Sent from my iPhone using Tapatalk


----------



## solidassears (Aug 3, 2017)

Prince said:


> I know exactly what a federal grand jury is caused I've been supboened before.
> 
> 
> Sent from my iPhone using Tapatalk



 I have too, it is a crock a kangaroo court with no defense and no accountability


----------



## SheriV (Aug 3, 2017)

solidassears said:


> Do you know what a grad jury is? Have you had anything to do with one? I have and I know what it is and it is a total joke. A prosecutor can lie and say anything, there is no defense side nothing to hold a lying prosecutor accountable for what he says or does; it is a total joke. You can indite a ham sandwich if you want to




from the special investigator put in place by sessions- right- its a dem conspiracy


----------



## solidassears (Aug 3, 2017)

SheriV said:


> from the special investigator put in place by sessions- right- its a dem conspiracy



Who said anything about conspiracy?

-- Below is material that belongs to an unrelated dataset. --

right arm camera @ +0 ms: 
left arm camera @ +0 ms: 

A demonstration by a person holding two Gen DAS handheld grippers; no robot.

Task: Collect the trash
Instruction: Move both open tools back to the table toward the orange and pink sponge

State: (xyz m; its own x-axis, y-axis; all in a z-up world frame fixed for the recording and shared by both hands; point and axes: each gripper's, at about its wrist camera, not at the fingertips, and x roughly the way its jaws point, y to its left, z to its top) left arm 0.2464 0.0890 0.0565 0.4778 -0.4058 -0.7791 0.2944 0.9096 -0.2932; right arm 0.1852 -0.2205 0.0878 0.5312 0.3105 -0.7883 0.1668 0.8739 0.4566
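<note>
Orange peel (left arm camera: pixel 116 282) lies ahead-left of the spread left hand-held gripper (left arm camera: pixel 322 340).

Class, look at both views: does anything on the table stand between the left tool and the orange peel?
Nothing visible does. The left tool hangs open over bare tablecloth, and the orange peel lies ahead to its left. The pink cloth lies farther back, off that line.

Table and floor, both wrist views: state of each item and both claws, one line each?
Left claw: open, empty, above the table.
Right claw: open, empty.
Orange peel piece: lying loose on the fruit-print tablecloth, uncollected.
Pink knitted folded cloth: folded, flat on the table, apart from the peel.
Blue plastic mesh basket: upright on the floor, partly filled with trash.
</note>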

I said it's a joke a kangaroo court, no defense to cross examine or question what a prosecutor says. From experience they lie lie lie and distort to get an indictment; it is a total farce.


----------



## Arnold (Aug 3, 2017)

It's a witch hunt by the elites. All the Trump haters need to realize he's not the corrupt one. 


Sent from my iPhone using Tapatalk


----------



## charley (Aug 3, 2017)

Prince said:


> It's a witch hunt by the elites. All the Trump haters need to realize he's not the corrupt one.
> 
> 
> Sent from my iPhone using Tapatalk



..  ....fuck that Rob,, you trump lovers need to realize how corrupt he is , legally & morally ...  he's a pathological liar & a bully , a homophobe , & a racist,,  most Christian republicans are racists & homophobic, and the fact that trump's a pathological liar & a bully doesn't seem to bother them[or you]...


----------



## Arnold (Aug 3, 2017)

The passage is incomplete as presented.